* _HOW TO COMPLETE THIS TASK_: Your job is to set down the stretch of entries that opens with the line containing "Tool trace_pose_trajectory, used" and closes with the line containing "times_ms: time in". Keep both end lines, copy each exactly, and add nothing.

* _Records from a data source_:

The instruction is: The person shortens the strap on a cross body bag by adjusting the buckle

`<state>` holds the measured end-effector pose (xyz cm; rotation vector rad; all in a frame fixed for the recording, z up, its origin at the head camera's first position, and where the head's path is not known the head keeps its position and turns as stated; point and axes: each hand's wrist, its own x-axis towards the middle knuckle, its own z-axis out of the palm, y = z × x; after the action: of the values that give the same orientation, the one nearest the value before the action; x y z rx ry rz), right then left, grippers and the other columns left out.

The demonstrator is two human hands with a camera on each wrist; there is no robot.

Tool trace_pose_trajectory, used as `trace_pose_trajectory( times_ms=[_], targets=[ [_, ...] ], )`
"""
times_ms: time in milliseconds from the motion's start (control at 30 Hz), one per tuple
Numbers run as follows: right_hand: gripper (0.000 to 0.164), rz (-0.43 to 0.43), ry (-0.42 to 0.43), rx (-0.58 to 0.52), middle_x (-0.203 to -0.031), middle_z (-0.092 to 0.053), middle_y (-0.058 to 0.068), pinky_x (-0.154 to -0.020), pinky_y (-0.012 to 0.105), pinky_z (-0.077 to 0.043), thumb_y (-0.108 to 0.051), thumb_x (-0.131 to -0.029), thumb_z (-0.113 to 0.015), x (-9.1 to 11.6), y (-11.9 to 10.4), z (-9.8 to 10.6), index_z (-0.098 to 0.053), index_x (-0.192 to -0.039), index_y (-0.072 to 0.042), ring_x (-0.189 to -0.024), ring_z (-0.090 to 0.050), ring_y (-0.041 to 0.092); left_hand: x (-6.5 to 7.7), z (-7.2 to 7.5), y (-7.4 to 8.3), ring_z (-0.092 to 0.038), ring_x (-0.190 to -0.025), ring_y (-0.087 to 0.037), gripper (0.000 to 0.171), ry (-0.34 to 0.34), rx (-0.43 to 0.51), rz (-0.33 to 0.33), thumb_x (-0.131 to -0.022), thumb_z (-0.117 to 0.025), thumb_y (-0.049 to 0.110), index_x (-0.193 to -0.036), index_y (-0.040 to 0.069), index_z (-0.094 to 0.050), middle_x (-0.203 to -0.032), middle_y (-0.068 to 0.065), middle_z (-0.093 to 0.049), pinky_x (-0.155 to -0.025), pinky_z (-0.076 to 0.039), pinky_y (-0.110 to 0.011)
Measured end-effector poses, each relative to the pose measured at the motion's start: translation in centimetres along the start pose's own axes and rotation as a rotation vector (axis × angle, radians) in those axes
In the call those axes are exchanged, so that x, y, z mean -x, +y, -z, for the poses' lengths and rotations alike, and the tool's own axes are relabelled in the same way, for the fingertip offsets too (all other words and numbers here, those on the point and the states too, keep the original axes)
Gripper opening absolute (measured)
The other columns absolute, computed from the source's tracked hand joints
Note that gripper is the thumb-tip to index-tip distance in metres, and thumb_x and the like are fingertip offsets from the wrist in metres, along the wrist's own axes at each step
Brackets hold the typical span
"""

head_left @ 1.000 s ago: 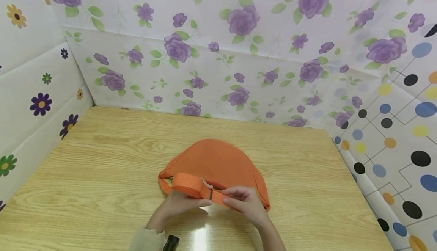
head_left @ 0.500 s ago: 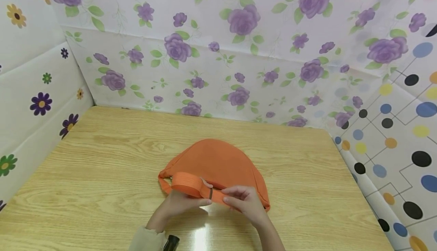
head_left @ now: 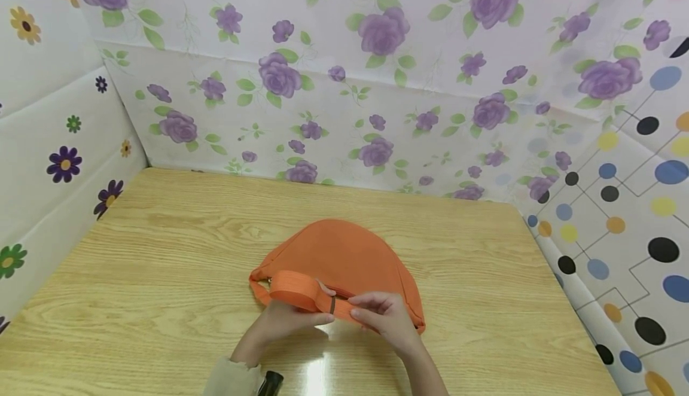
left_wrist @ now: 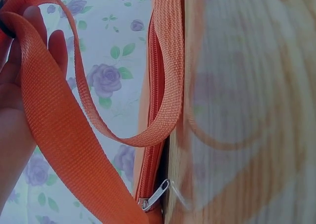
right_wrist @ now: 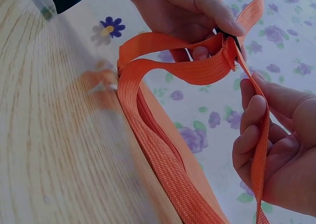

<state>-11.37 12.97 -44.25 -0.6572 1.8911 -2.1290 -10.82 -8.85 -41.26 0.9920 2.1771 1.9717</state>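
An orange half-moon bag (head_left: 339,252) lies flat on the table with its straight side toward me. My left hand (head_left: 285,322) holds its orange webbing strap (head_left: 295,288) at a dark slide buckle (head_left: 332,305), the strap looping up above that hand. Just right of the buckle, my right hand (head_left: 392,323) pinches the strap between thumb and fingers. The right wrist view shows the strap running from the buckle (right_wrist: 228,35) down across the right fingers (right_wrist: 254,113). In the left wrist view, a zipper (left_wrist: 156,81) with a silver pull (left_wrist: 157,195) runs along the bag.
The wood-grain table (head_left: 177,252) extends around the bag on all sides. Flowered sheeting (head_left: 334,103) hangs behind it and on the left, and dotted sheeting (head_left: 619,228) on the right. A dark object (head_left: 270,382) sits at the left wrist by the sleeve.
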Motion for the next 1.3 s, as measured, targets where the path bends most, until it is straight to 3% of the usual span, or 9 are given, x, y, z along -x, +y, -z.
trace_pose_trajectory(
  times_ms=[267, 467, 533, 633, 767, 967, 1133, 1300],
  targets=[
    [0.018, 0.000, -0.001, -0.019, -0.085, -0.065, 0.008, -0.051, 0.021, -0.046, 0.004, -0.081, -0.061, -0.1, -0.2, -0.3, -0.068, -0.096, -0.002, -0.055, -0.052, 0.007, -0.2, -0.3, -0.1, -0.059, -0.088, -0.019, 0.023, -0.014, 0.065, -0.041, -0.075, -0.067, -0.006, -0.097, -0.005, -0.060, -0.096, -0.011, -0.063, -0.073, -0.048, -0.029],
    [0.022, 0.000, -0.002, -0.004, -0.080, -0.065, 0.000, -0.049, 0.019, -0.043, 0.004, -0.081, -0.061, -0.2, -0.2, -0.4, -0.070, -0.095, -0.011, -0.054, -0.049, 0.007, -0.2, -0.3, 0.0, -0.059, -0.089, -0.021, 0.024, -0.029, 0.070, -0.022, -0.076, -0.066, -0.005, -0.098, -0.008, -0.058, -0.097, -0.015, -0.062, -0.074, -0.048, -0.031],
    [0.020, -0.001, -0.002, -0.001, -0.078, -0.064, -0.002, -0.049, 0.019, -0.042, 0.003, -0.081, -0.061, -0.2, -0.3, -0.5, -0.069, -0.095, -0.008, -0.054, -0.049, 0.006, -0.2, -0.3, 0.0, -0.059, -0.089, -0.021, 0.024, -0.037, 0.070, -0.010, -0.077, -0.066, -0.005, -0.099, -0.009, -0.057, -0.096, -0.015, -0.062, -0.075, -0.048, -0.031],
    [0.016, -0.006, -0.005, 0.007, -0.075, -0.064, -0.003, -0.047, 0.018, -0.041, 0.003, -0.081, -0.061, -0.3, -0.3, -0.6, -0.064, -0.096, 0.008, -0.053, -0.049, 0.006, -0.2, -0.4, 0.0, -0.059, -0.089, -0.021, 0.025, -0.042, 0.073, 0.002, -0.077, -0.066, -0.004, -0.100, -0.010, -0.057, -0.096, -0.019, -0.061, -0.075, -0.048, -0.031],
    [0.028, -0.025, 0.000, 0.018, -0.073, -0.063, -0.004, -0.046, 0.017, -0.039, 0.002, -0.081, -0.062, -0.4, -0.5, -0.8, -0.053, -0.098, 0.023, -0.052, -0.048, 0.006, -0.2, -0.4, -0.1, -0.059, -0.088, -0.020, 0.026, -0.040, 0.068, -0.011, -0.076, -0.067, -0.005, -0.100, -0.009, -0.057, -0.096, -0.021, -0.060, -0.074, -0.049, -0.031],
    [0.025, -0.024, -0.009, -0.004, -0.077, -0.064, -0.002, -0.047, 0.017, -0.040, 0.003, -0.082, -0.061, -0.6, -0.5, -1.0, -0.054, -0.097, 0.021, -0.053, -0.049, 0.006, -0.3, -0.5, 0.0, -0.059, -0.089, -0.019, 0.025, -0.062, 0.099, -0.017, -0.077, -0.065, -0.006, -0.100, -0.009, -0.056, -0.097, -0.024, -0.059, -0.077, -0.047, -0.031],
    [0.024, -0.062, 0.009, -0.004, -0.078, -0.064, -0.001, -0.050, 0.018, -0.043, 0.002, -0.081, -0.062, -0.7, -0.5, -1.2, -0.056, -0.095, 0.020, -0.054, -0.051, 0.006, -0.5, -0.7, 0.0, -0.060, -0.087, -0.021, 0.024, -0.083, 0.116, -0.069, -0.076, -0.064, -0.010, -0.099, -0.010, -0.056, -0.093, -0.025, -0.060, -0.076, -0.048, -0.033],
    [0.024, -0.089, 0.032, 0.006, -0.074, -0.064, -0.001, -0.050, 0.018, -0.044, 0.001, -0.080, -0.064, -0.9, -0.6, -1.4, -0.053, -0.089, 0.020, -0.054, -0.051, 0.006, -0.5, -0.7, 0.0, -0.059, -0.084, -0.017, 0.024, -0.077, 0.104, -0.034, -0.076, -0.065, -0.007, -0.098, -0.009, -0.057, -0.091, -0.021, -0.061, -0.073, -0.048, -0.031]
  ],
)
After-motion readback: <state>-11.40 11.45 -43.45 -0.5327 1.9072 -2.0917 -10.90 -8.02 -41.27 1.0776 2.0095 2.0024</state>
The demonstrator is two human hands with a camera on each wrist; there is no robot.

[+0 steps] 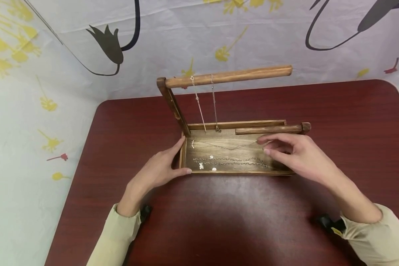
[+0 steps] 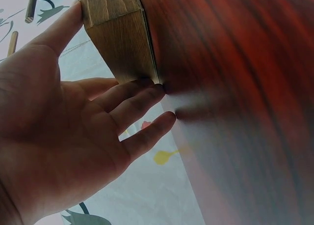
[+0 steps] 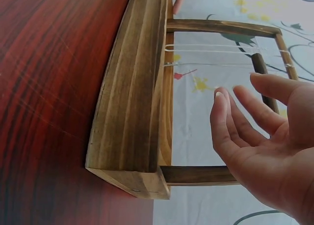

* _TASK SOLUTION_:
Tool trace_pose_trajectory, used as `trace_pose_trajectory( times_ms=[_], targets=[ [_, ...] ], )`
"""
times_ms: time in milliseconds from the motion's start (control at 30 Hz), one per tuple

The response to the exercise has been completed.